India's Supreme Court has legalised gay sex in a landmark ruling.

The ruling overturns Section 377 - a 157-year-old colonial law on consensual gay sex.

The Indian chief justice, Dipak Mishra, said in his decision: Sexual orientation is one of the many natural phenomena. Any discrimination on basis of sexual orientation amounts to violation of fundamental human rights."

The ruling will effectively allow gay sex among consenting adults in private.

The ruling marks a huge victory for India's gay community, who are still fighting the social stigma around homosexuality in their country. But where else in the world is gay sex still illegal? Here's everything you need to know:

What is section 377?

Section 377 is a colonial law which criminalises certain sexual acts as "unnatural offences," which are punishable by a 10-year jail sentence.

The law forbids, in its own words, "carnal intercourse against the order of nature with any man, woman or animal."

Section 377 has massively influenced attitudes towards homosexuality in a country which, at some points in history, had a more tolerant view of homosexuality.

In ancient Indian poetry, for example, there are same-sex depictions and unions by gods and goddesses.


When did the UK legalise gay sex?

Up until 1967 in the UK, gay and bisexual men could face a maximum sentence of life in prison.

In 1967, gay sex was partly decriminalised by the Sexual Offences Act, but gay people living in the UK still faced discrimination.

In 2002, the law was changed to allow gay people to adopt children.

And it was only in 2003 when the 1988 ban on 'promoting' homosexuality in schools was overturned.

In 2013, gay marriage was made legal in England and Wales, and later in Scotland. In Northern Ireland, gay marriage is still not legal.

Where else in the world is homosexuality still illegal?
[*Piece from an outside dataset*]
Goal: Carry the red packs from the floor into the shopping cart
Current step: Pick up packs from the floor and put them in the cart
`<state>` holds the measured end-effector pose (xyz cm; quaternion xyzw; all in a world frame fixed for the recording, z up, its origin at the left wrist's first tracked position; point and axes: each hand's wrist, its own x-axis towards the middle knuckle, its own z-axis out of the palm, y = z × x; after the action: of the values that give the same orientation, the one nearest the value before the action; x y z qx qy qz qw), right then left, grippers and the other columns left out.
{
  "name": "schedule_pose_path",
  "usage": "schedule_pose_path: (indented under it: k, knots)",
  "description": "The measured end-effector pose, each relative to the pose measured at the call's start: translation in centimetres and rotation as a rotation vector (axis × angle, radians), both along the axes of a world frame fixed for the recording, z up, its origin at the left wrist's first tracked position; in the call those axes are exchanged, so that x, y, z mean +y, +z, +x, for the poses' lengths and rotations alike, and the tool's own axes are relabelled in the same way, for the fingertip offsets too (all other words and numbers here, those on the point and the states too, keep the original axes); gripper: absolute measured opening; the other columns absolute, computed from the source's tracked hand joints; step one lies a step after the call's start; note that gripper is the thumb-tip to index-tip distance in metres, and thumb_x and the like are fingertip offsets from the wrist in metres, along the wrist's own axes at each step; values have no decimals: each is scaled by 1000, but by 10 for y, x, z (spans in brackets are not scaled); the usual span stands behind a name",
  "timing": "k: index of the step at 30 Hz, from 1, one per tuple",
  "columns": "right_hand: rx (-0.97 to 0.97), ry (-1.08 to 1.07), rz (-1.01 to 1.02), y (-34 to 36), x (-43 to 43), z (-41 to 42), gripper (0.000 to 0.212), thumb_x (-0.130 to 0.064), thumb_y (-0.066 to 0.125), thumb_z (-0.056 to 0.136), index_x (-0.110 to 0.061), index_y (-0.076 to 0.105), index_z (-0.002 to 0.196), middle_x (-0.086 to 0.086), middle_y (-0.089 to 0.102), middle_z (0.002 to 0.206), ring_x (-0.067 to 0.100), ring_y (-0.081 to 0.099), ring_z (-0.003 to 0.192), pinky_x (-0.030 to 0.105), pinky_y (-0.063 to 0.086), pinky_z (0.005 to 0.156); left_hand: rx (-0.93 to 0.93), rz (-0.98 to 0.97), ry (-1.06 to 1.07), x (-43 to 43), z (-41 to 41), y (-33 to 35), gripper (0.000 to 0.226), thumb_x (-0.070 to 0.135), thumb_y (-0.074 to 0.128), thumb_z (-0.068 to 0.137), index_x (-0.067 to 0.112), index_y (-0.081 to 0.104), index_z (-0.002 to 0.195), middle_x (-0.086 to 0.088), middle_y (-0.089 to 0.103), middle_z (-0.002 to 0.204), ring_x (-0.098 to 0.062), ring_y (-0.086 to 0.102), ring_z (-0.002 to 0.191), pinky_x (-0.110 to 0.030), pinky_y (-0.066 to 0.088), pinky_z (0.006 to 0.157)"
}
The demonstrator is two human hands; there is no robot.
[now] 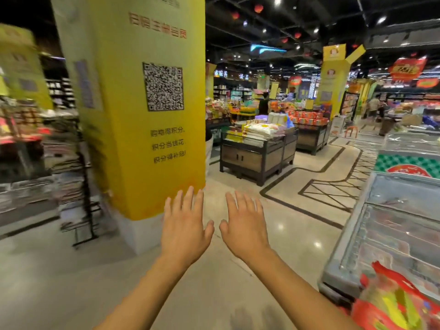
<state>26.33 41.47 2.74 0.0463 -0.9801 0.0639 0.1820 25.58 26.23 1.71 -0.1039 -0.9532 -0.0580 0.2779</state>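
Left hand [184, 225] and right hand [245, 226] held out side by side above the pale polished floor [71, 282], fingers straight and spread wide, gripping nothing. Low at the far right, a blurred glossy red plastic pack [395, 303] with yellow-green print, just beside the near end of the glass-topped chest freezer [392, 222]; support hidden.

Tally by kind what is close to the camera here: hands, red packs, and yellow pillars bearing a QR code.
Hands: 2, left hand and right hand, both flat and empty
Red packs: 1, the red pack, blurred in the lower right corner
Yellow QR pillars: 1, the yellow pillar just beyond the hands
Total: 4
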Motion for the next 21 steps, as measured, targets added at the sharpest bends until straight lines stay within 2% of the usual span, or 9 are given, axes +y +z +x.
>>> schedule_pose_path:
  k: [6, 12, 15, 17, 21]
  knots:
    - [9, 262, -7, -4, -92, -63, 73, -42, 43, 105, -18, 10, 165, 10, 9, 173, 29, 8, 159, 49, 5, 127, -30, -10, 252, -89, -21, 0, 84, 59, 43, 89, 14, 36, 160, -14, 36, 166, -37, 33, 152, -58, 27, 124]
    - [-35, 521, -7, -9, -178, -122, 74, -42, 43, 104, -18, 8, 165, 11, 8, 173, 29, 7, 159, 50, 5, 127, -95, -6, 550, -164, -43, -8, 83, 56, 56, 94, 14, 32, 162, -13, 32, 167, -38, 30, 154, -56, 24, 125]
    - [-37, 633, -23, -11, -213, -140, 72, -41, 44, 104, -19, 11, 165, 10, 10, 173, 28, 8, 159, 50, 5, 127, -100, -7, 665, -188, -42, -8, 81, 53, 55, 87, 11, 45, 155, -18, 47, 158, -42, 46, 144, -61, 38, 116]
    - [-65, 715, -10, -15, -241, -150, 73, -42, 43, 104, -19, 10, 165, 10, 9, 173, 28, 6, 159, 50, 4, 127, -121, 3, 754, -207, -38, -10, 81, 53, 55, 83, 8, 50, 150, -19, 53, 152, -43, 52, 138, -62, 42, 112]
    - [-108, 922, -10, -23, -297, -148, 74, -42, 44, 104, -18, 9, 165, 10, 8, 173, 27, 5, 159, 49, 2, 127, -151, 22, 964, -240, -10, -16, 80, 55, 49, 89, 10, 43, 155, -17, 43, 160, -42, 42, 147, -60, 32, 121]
Homosexuality is still outlawed in the following countries:

  • Botswana
  • Cameroon
  • Gambia
  • Ghana
  • Kenya
  • Malawi
  • Mauritius
  • Namibia
  • Nigeria
  • Sierra Leone
  • Swaziland
  • Uganda
  • Tanzania
  • Zambia
  • Bangladesh
  • Brunei Kingdom
  • Malaysia
  • Pakistan
  • Singapore
  • Sri Lanka
  • Antigua and Barbuda
  • Barbados
  • Dominica
  • Grenada
  • Jamaica
  • St Lucia
  • St Kitts and Nevis
  • St Vincent and the Grenadines
  • Kiribati
  • Papua New Guinea
  • Samoa
  • Solomon Islands
  • Tonga
  • Tuvalu

In Iran, Sudan, Saudi Arabia and Yemen, homosexuality is still punishable by death, under sharia law. The same applies in parts of Somalia and northern Nigeria.

In Syria and Iraq, the death penalty is carried out by non-state actors, including Islamic state.